[Records drawn from a dataset]
=======

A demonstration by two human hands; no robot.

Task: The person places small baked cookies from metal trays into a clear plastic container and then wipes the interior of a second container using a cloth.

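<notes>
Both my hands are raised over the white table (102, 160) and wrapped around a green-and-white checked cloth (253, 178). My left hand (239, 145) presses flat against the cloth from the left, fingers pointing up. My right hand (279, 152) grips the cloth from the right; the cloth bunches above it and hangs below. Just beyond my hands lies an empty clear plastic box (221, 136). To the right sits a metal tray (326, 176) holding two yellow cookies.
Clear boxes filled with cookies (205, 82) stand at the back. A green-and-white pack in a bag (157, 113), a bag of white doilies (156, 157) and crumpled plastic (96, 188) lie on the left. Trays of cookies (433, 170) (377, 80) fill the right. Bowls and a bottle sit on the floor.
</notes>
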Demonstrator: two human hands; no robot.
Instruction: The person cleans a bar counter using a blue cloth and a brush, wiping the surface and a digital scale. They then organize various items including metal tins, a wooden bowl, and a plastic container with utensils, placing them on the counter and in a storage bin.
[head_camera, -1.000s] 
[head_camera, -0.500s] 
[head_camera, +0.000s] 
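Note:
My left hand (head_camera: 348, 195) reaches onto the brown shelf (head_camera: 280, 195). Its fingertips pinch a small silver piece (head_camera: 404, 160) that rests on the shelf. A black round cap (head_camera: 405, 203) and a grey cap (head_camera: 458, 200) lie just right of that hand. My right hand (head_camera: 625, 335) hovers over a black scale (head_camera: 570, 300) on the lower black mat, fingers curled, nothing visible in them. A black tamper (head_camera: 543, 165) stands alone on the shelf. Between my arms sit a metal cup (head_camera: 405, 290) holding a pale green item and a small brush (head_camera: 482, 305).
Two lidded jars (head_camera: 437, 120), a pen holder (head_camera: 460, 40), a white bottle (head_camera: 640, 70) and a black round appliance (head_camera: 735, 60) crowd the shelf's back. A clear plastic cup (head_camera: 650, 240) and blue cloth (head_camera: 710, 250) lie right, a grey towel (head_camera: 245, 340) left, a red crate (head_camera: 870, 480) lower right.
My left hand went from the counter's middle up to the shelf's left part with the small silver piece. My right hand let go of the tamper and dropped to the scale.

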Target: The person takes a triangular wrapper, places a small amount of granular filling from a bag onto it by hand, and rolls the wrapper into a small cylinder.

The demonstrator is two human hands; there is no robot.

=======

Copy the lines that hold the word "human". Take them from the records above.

- Answer space -
A demonstration by two human hands; no robot.
Demonstrator: two human hands; no robot.
The demonstrator is two human hands; there is no robot.

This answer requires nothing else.